Granted that a class of secondary two students may not be the most suitable reflection of society at large, their apparent ignorance highlights their indifference to what might otherwise be considered general knowledge. This deficiency is no doubt caused by a chronic lack of interest in matters not directly related or of immediate concern to us.
To further drive the point home, earlier this year, local talkshow, Singapore Talking, fielded the discussion topic "Young and whatever – Are Singapore’s youth politically apathetic?". The youths who were interviewed expressed little interest in politics, chiefly because they felt their voices would not be heard and they could do little to change politics.
Little wonder that they are politically apathetic then. It is difficult to develop any form of interest in matters that you are unable to involve yourself in. This is compounded by our generation’s growing up in a wired world, where almost every activity online is marked by some form of participation.
So yes, we can be an apathetic bunch when it comes to matters that are distant from us. It is growing harder to engage our interests in a world where many exciting new things are constantly vying for our attention.

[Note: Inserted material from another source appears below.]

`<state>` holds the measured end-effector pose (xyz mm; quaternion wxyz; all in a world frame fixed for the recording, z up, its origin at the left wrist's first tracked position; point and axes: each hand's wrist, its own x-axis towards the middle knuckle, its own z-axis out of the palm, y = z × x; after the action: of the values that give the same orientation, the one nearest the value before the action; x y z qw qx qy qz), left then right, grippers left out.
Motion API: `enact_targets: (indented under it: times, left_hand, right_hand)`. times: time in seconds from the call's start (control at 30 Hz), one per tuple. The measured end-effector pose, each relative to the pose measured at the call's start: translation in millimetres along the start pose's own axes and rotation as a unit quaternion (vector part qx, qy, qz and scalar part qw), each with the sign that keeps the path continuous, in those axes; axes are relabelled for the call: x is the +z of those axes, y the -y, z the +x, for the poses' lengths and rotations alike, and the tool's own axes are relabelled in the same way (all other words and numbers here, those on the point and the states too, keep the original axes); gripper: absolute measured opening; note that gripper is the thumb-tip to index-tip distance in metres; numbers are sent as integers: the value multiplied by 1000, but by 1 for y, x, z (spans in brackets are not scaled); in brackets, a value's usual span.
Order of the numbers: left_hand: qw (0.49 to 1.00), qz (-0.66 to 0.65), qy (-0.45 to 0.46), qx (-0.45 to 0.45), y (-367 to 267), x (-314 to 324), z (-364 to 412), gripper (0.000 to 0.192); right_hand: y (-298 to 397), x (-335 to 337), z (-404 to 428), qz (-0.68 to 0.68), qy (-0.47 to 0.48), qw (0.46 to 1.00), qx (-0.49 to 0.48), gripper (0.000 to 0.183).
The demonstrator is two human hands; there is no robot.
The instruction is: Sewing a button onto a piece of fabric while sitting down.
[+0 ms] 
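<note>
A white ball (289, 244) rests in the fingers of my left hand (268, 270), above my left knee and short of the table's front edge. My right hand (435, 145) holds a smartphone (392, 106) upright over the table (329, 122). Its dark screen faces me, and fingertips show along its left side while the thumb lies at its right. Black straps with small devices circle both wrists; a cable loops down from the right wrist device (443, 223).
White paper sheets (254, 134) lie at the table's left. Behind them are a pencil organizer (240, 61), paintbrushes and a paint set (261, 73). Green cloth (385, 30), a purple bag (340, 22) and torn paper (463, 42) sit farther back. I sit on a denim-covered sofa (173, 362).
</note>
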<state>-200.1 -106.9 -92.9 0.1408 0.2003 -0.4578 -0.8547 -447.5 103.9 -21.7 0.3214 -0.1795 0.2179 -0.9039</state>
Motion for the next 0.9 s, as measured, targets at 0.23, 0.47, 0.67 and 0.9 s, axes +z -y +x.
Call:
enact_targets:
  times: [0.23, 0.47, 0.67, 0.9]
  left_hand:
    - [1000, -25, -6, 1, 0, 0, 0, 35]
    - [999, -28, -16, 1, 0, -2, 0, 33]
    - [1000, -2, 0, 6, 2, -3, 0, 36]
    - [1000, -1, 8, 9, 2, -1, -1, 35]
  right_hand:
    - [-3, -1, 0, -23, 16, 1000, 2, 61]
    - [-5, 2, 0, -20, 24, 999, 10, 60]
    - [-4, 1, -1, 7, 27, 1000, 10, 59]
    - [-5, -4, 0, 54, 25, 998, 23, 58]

However, there is a glimmer of hope. When it comes to helping those in need, Singaporeans have shown that they are not completely indifferent. Donations have streamed in generously to help victims of the Japan quake and tsunami, while relief efforts for previous disasters have received similarly strong showings of support.
Interestingly, the recent spate of events revolving around PAP candidate Tin Pei Ling has also generated some level of discussion and activity online among the younger audience. The gradual expansion of politics into the webosphere has increased its accessibility to our wired generation, and consequently gotten us more involved as well.
Perhaps it’s just a matter of engaging Singaporeans with the right platform, and giving us a reason to participate. We are selectively apathetic to things that do not present direct relevance to our lives, being brought up in the pragmatic environment of Singapore. But we are also an opinionated bunch when it comes to matters close to our hearts, if online comments are anything to go by.
Are Singaporeans truly apathetic? I’d like to think that it depends. Hopefully, you do know and you do care!